In unbekümmerter Naivität frönte er einem genialen Dilettantismus. Und dann wieder begegnen in seinem Werk Stellen, die ein eruptives, fast brachiales Talent zum Ausdruck bringen: Eine Sprachmächtigkeit, Bildkraft und aggressive Gestaltungskraft, wie sie nur wenigen Autoren zu eigen ist. Seine Naturschilderungen sind an poetischer Präsenz kaum zu übertreffen. Unter den Autoren seiner Zeit gibt es kaum jemanden, der ihm in punkto Radikalität und Originalität gleichkommt.

All das sind gute Gründe, den „verlorenen Sohn“ der Gemeinde Schermbeck in den Mittelpunkt einer Ausstellung zu rücken und ihn auf diese Art und Weise neu zu entdecken. Und das geschieht alles andere als halbherzig. Der junge Literaturwissenschaftler Steffen Stadthaus widmete dem Autor gut ein Jahr akribischer Recherche. Und die war auch notwendig. Denn auch in archivalischen Zusammenhängen galt Gustav Sack als vermeintlich unbequemer Autor. Sein Nachlass stand in dem Ruch, ein Torso zu sein, unbenutzbar, ein Archivgrab.
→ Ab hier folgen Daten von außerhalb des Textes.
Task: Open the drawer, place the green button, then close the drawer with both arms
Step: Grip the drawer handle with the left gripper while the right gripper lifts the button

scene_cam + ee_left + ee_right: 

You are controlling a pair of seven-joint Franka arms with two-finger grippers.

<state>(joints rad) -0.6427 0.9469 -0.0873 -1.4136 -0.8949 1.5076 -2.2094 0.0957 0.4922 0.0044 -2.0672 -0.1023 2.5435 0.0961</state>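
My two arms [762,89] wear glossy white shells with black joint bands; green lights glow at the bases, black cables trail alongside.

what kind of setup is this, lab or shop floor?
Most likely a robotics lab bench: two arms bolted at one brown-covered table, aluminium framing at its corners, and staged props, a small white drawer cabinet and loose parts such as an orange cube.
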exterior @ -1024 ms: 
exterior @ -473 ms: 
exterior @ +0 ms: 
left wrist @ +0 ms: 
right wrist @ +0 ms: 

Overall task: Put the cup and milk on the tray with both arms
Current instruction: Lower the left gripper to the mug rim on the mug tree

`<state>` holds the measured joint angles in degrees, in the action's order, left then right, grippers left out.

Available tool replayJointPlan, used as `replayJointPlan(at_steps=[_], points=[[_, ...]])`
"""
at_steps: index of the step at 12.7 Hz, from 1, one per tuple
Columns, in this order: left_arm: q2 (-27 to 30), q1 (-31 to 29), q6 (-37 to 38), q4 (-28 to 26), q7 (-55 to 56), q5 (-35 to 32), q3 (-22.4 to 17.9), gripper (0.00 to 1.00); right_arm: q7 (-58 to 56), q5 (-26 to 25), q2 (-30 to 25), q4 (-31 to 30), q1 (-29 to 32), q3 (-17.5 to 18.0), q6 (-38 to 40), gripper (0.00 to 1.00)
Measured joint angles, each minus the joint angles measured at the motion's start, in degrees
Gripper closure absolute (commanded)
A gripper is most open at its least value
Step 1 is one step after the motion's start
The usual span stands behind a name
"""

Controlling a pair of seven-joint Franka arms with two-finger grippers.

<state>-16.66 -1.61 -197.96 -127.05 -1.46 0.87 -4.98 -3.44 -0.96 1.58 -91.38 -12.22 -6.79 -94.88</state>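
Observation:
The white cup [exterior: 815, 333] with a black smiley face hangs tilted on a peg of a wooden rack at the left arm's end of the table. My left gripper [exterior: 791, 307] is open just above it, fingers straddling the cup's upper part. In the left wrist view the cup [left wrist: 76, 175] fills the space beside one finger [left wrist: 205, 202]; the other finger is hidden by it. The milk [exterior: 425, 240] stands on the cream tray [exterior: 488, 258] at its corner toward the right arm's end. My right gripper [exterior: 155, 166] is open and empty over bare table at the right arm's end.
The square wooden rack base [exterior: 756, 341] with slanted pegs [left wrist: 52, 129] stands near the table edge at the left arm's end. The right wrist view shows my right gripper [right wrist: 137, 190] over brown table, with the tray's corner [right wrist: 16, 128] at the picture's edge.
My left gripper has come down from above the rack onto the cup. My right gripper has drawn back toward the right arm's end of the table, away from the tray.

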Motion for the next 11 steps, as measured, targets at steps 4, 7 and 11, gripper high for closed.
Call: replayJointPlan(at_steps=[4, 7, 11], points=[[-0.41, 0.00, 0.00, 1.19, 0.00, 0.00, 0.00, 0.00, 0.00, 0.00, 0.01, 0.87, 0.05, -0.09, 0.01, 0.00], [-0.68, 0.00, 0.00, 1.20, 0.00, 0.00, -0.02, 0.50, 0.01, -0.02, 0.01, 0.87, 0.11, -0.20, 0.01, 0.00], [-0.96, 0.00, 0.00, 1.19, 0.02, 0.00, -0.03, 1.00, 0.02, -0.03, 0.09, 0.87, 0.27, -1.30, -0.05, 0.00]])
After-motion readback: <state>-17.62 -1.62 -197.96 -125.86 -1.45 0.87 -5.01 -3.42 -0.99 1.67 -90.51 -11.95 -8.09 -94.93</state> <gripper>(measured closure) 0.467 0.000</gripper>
Steffen Stadthaus konnte das Gegenteil beweisen. Im Deutschen Literaturarchiv in Marbach nahm er den Nachlass mehrere Wochen lang in Augenschein und förderte hochspannende Dokumente zutage, die nun erstmals in der Öffentlichkeit zu sehen sind. Dokumente zur Vita eines Autors, der nur 31 Jahre alt wurde, nie einen bürgerlichen Beruf ausübte, wiederholt vom ungeliebten Militärdienst desertierte und dann doch – als Soldat im Ersten Weltkrieg – in Rumänien, in der Nähe von Bukarest, fiel. Zu sehen sind Briefe, Lebenszeugnisse, Fotos sowie Dokumente zur Wirkungsgeschichte, die durch die Schermbecker Ausstellung um ein neues Kapitel bereichert wird. Die von Swenja Limke gestaltete Ausstellung und Begleitbroschüre bietet hinreichend Gelegenheit zur vertiefenden Lektüre. Sie macht geradezu Lust, den Spuren dieses einsamen Genies detailliert nachzugehen.